The first core network element includes a user plane network element.

FIG. 13 is a schematic structural diagram of a first core network element according to an embodiment of this application. The first core network element includes: a second communications unit 1301, configured to: receive a data packet; and transmit the data packet; and a second processing unit 1302, configured to determine, based on description information of a first service data flow, that the data packet belongs to the first service data flow, where the description information of the first service data flow includes at least one of the following: an identifier of the first service data flow or an identity of a first device.

The second processing unit is configured to execute at least one of the following: determining that the data packet belongs to the first service data flow in a case that a service data flow identifier carried in a header of the data packet is the same as the identifier of the first service data flow in the description information of the first service data flow; or determining that the data packet belongs to the first service data flow in a case that a device identity carried in a header of the data packet is the same as the identity of the first device in the description information of the first service data flow.

The second communications unit is configured to receive a filter of the first service data flow that is transmitted by a second core network element, where the filter of the first service data flow includes the description information of the first service data flow.

The data packet is an uplink data packet.

The second communications unit is configured to: receive the uplink data packet transmitted by a terminal; and transmit the uplink data packet to an application server based on control information associated with the first service data flow.

The data packet is a downlink data packet.

The second communications unit is configured to: receive the downlink data packet transmitted by an application server; and transmit the downlink data packet to a terminal based on control information associated with the first service data flow.
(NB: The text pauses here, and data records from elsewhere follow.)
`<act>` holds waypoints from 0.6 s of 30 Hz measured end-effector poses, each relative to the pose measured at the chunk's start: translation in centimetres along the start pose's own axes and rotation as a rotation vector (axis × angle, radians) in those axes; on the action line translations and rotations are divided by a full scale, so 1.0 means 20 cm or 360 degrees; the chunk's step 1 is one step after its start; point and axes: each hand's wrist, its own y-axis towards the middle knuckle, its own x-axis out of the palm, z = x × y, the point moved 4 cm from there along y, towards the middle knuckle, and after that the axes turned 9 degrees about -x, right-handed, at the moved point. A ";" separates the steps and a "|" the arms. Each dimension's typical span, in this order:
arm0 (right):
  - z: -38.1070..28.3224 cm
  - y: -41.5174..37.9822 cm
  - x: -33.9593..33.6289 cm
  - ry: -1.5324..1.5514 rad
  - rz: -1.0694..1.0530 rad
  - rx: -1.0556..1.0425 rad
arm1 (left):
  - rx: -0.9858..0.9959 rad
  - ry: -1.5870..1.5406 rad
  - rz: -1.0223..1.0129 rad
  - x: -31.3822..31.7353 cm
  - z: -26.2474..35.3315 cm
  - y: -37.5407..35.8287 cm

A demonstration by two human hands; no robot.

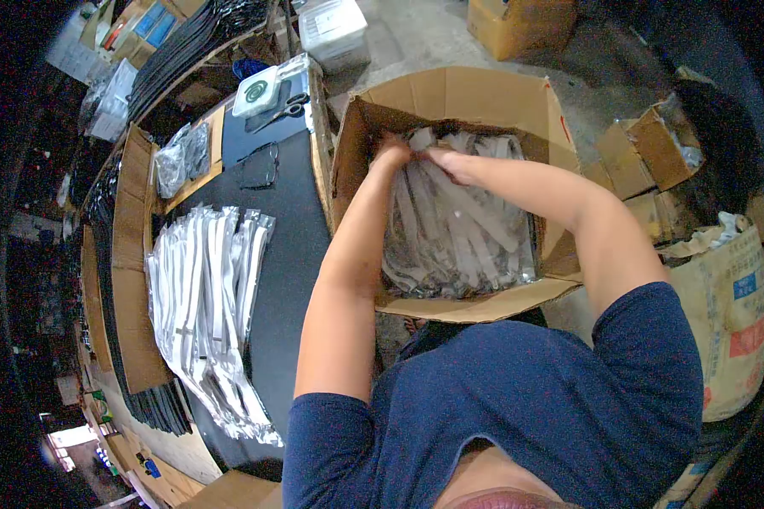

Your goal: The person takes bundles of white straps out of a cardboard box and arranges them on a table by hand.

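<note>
Both my hands reach into the far left part of an open cardboard box [463, 93]. Inside it lies a thick layer of long pale strips in clear plastic sleeves [458, 225]. My left hand [390, 151] is by the box's left wall at the strips' far ends; its fingers are blurred and partly in shadow. Close beside it, my right hand [452, 166] has its fingers closed around the end of some plastic-wrapped strips. A crumpled clear plastic end [422, 138] sticks up between the two hands.
Left of the box, a black-topped table [293, 220] carries a fanned pile of sleeved white strips [208, 297], scissors [289, 110], glasses [272, 165] and a bagged bundle [182, 157]. A printed sack [726, 322] and a smaller open carton [662, 144] stand at right.
</note>
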 end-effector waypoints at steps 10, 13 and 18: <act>0.24 0.47 -0.28 -0.0279 0.0021 -0.0132 | -0.0217 -0.0330 -0.0077 0.00 -0.13 0.04; 0.13 0.28 -0.15 -0.0113 -0.0029 0.0033 | -0.0232 -0.0446 -0.0128 0.02 -0.18 0.07; 0.00 0.01 -0.01 0.0186 -0.0027 0.0075 | 0.0016 -0.0812 0.0334 -0.14 -0.09 -0.14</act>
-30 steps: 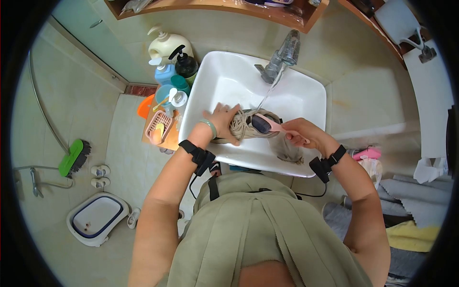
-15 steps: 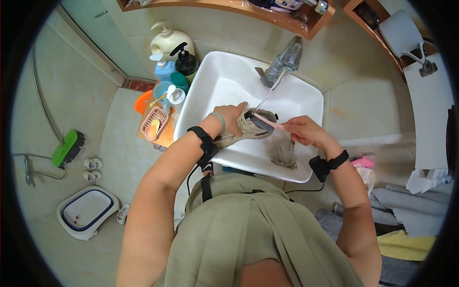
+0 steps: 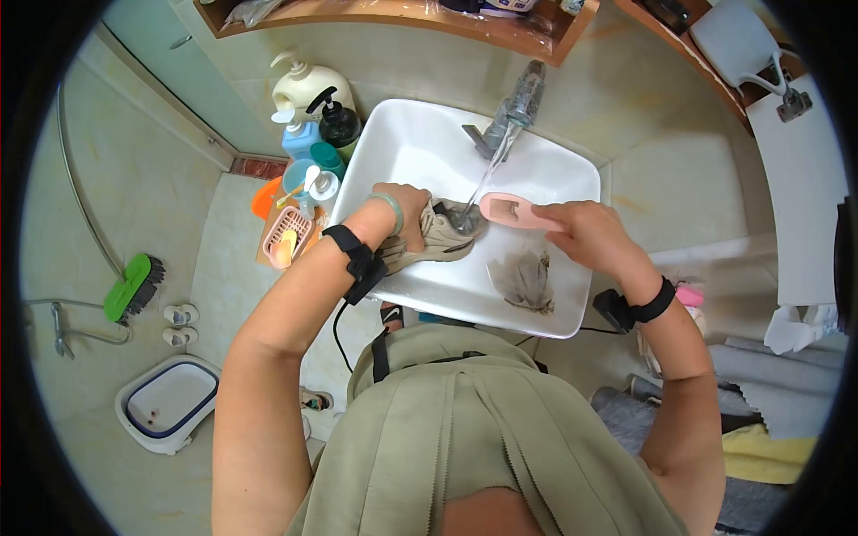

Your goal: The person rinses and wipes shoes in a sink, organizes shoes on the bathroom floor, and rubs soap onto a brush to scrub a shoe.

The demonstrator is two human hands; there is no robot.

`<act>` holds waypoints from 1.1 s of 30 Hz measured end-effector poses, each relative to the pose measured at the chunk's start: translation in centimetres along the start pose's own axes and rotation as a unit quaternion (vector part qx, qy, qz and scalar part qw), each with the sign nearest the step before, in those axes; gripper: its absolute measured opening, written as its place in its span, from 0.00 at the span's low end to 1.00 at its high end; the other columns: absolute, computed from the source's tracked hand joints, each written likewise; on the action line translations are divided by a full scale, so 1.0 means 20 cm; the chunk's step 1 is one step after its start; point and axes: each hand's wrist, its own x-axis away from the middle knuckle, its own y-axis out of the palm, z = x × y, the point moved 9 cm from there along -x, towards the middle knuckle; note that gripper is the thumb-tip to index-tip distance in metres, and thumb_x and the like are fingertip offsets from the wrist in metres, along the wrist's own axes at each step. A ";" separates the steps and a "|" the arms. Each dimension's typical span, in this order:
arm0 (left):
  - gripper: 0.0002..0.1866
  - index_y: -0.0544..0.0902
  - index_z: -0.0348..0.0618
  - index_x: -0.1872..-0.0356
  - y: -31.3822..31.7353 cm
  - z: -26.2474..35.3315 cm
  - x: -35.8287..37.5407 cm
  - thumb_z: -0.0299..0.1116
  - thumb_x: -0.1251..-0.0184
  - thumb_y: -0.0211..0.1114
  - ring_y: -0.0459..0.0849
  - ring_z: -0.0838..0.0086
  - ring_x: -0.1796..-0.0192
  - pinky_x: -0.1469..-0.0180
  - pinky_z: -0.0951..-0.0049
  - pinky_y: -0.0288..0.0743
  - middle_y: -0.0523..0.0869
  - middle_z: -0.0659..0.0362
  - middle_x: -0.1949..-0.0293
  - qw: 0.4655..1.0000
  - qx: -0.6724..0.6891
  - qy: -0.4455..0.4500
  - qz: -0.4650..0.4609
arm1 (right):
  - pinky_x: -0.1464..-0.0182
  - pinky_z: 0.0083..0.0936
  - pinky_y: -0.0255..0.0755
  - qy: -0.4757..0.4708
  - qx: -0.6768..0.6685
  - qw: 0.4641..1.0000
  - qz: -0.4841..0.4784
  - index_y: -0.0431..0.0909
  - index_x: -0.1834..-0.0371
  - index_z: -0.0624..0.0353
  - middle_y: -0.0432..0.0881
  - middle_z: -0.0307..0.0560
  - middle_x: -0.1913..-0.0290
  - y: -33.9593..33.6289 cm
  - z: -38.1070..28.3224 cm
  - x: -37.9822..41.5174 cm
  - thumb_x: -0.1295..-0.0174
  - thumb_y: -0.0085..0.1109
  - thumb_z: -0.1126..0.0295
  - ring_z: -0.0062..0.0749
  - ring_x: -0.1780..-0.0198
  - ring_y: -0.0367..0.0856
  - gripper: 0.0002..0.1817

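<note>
My left hand (image 3: 409, 213) grips a beige shoe (image 3: 438, 245) inside the white sink (image 3: 407, 121). Water runs from the metal faucet (image 3: 525, 94) into the opening of the shoe. In my right hand (image 3: 592, 234) is a pink brush (image 3: 511, 211), held by its handle with the flat back turned up. Its head is just right of the shoe, beside the stream. Below the brush, a murky grey patch (image 3: 520, 279) with dark streaks spreads over the basin floor.
Pump bottles, including a black one (image 3: 338, 125), crowd the sink's left side near a pink basket (image 3: 288, 234). A wooden shelf (image 3: 402, 22) overhangs the back. A green brush (image 3: 132, 288) and a white basin (image 3: 170, 402) are at the far left. Cloths (image 3: 769, 384) lie at the right.
The brush has come out of the shoe's opening, moved right and turned so its back shows. The shoe has shifted left, and the water stream now falls into it.
</note>
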 end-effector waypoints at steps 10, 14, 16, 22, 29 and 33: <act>0.37 0.79 0.52 0.49 -0.03 0.15 0.00 0.43 0.71 0.75 0.86 0.62 0.56 0.54 0.59 0.74 0.87 0.59 0.60 0.996 -0.086 0.009 0.000 | 0.68 0.32 0.72 -0.310 0.230 0.922 0.035 0.79 0.48 0.52 0.77 0.40 0.73 0.31 -0.33 -0.22 0.46 0.58 0.72 0.37 0.66 0.79 0.19; 0.25 0.79 0.53 0.55 0.01 0.18 -0.01 0.36 0.62 0.73 0.86 0.64 0.57 0.53 0.57 0.71 0.87 0.58 0.62 0.991 -0.123 0.007 0.048 | 0.72 0.32 0.72 -0.288 0.266 0.920 -0.005 0.75 0.44 0.56 0.78 0.44 0.71 0.34 -0.28 -0.23 0.41 0.53 0.70 0.38 0.68 0.80 0.20; 0.26 0.78 0.52 0.53 -0.01 0.14 0.01 0.35 0.59 0.73 0.86 0.63 0.56 0.52 0.57 0.70 0.86 0.58 0.60 0.992 -0.091 -0.005 0.093 | 0.72 0.33 0.72 -0.251 0.260 0.932 -0.040 0.74 0.43 0.57 0.78 0.46 0.71 0.35 -0.26 -0.18 0.39 0.51 0.70 0.40 0.70 0.80 0.20; 0.28 0.77 0.56 0.49 0.01 0.12 0.00 0.36 0.58 0.73 0.85 0.63 0.53 0.49 0.55 0.70 0.86 0.60 0.59 0.993 -0.063 -0.012 0.101 | 0.79 0.28 0.68 0.029 -0.050 0.967 -0.249 0.73 0.46 0.61 0.74 0.42 0.77 0.44 -0.20 -0.24 0.32 0.50 0.65 0.31 0.79 0.75 0.16; 0.30 0.78 0.62 0.46 0.04 0.09 -0.02 0.37 0.57 0.73 0.85 0.64 0.54 0.48 0.55 0.69 0.86 0.61 0.58 0.989 -0.046 -0.015 0.139 | 0.80 0.28 0.66 0.263 -0.578 0.715 -0.291 0.75 0.44 0.56 0.75 0.45 0.78 0.69 -0.07 -0.10 0.34 0.51 0.68 0.30 0.81 0.73 0.16; 0.27 0.80 0.62 0.49 0.05 0.11 -0.02 0.37 0.56 0.73 0.85 0.65 0.53 0.47 0.53 0.68 0.87 0.63 0.58 0.992 -0.068 -0.016 0.105 | 0.74 0.32 0.70 -0.138 0.167 0.965 -0.150 0.78 0.46 0.50 0.80 0.50 0.73 0.33 -0.29 -0.18 0.40 0.54 0.72 0.38 0.74 0.81 0.18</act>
The second communications unit is configured to receive control information associated with the first service data flow that is transmitted by a second core network element.

The control information associated with the first service data flow includes at least one of the following: a radio resource associated with the first service data flow, a bit rate associated with the first service data flow, a quality of service QoS parameter associated with the first service data flow, a gating parameter associated with the first service data flow, a charging parameter associated with the first service data flow, or a data flow identifier associated with the first service data flow.

The data flow identifier associated with the first service data flow includes at least one of the following: the identifier of the first service data flow or a QoS flow identifier associated with the first service data flow.

The second core network element includes at least one of the following: a mobility management network element, a session management network element, or a policy control network element.

The first core network element includes a user plane network element.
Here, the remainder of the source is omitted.